# Came home with a new handgun



## FatRotty (May 18, 2009)

I am really liking this gun. It has a great feel to it.


----------



## dondavis3 (Aug 2, 2009)

Congratulations - I haven't shot one of those yet, but I want to.

Have you had a chance to shoot it yet?

If not be sure to tell us how it handles.

:smt1099


----------



## bartonathlon (Jul 31, 2009)

I have one and it became my favorite pistol... This sr9 is amazing! where you point is where it shoots! The thin grip is also great.. Cant say enuff good things about this fine pistol.Buy yourself a blackhawk holster for it.ENJOY:smt023


----------



## bartonathlon (Jul 31, 2009)

Sr9 kicks butt


----------



## xjclassic (May 15, 2008)

Is it could just be the picture but it appears to have the pre-recall trigger.
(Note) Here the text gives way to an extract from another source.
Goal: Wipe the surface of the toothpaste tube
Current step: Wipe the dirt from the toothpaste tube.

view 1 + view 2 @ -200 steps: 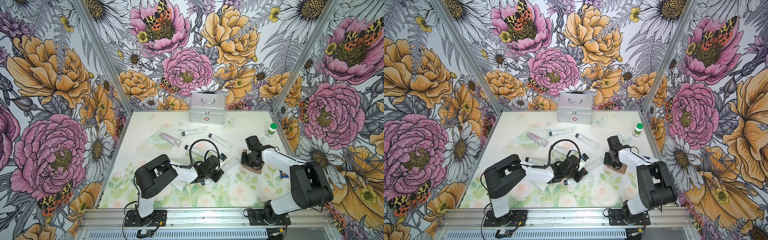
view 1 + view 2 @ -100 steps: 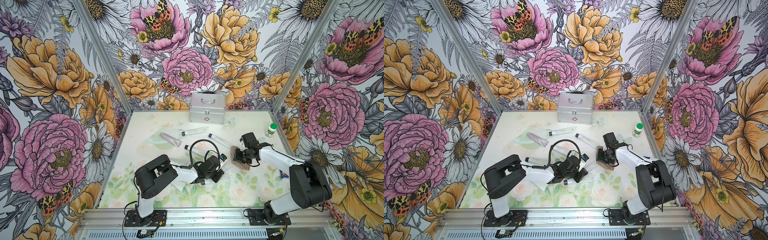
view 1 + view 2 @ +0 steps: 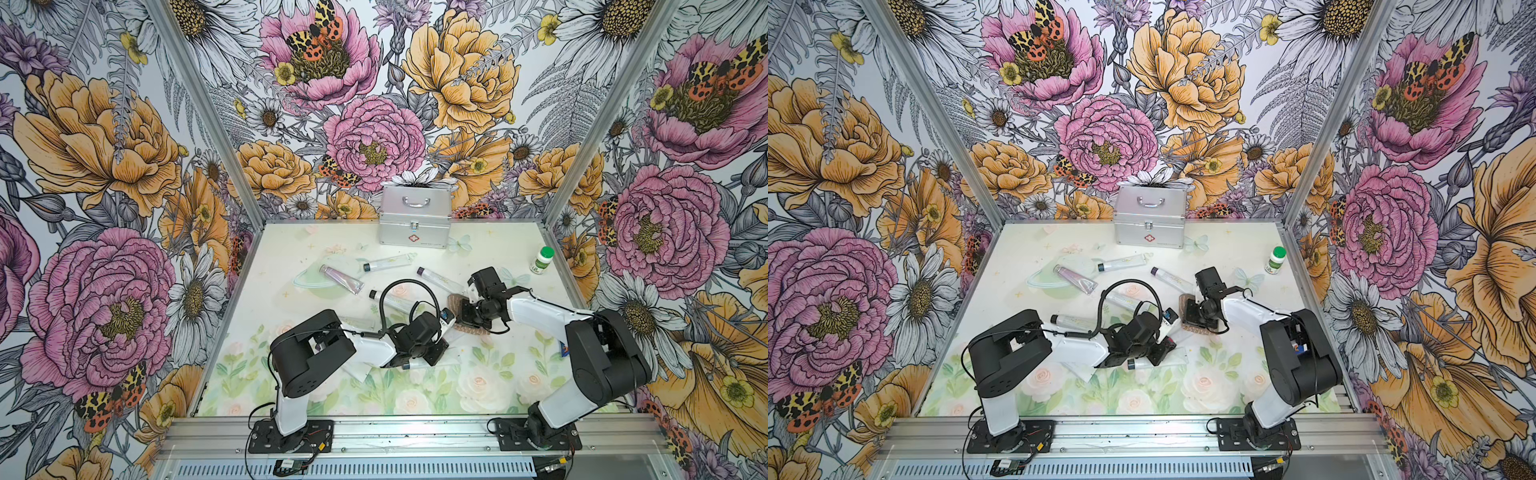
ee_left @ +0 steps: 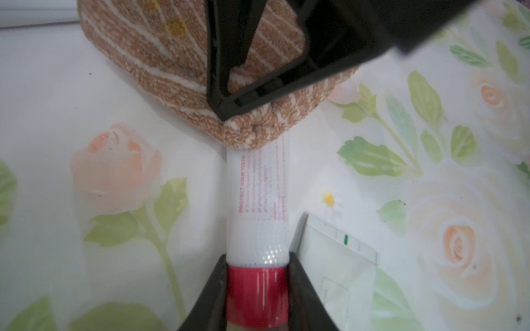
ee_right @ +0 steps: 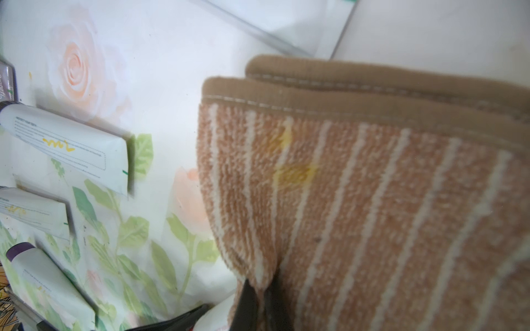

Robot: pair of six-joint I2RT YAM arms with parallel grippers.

Or has Ruger went back to a different style trigger.


----------



## FatRotty (May 18, 2009)

Pre recall, I am not changing it I like it and don't plan on dropping it. It doesn't affect the way it shoots or functions. So I plan on leaving it alone.


----------



## James NM (Jan 4, 2007)

FatRotty said:


> Pre recall, I am not changing it I like it and don't plan on dropping it...


Makes since to me.:smt119

After all, without a "plan" nothing can go wrong.


----------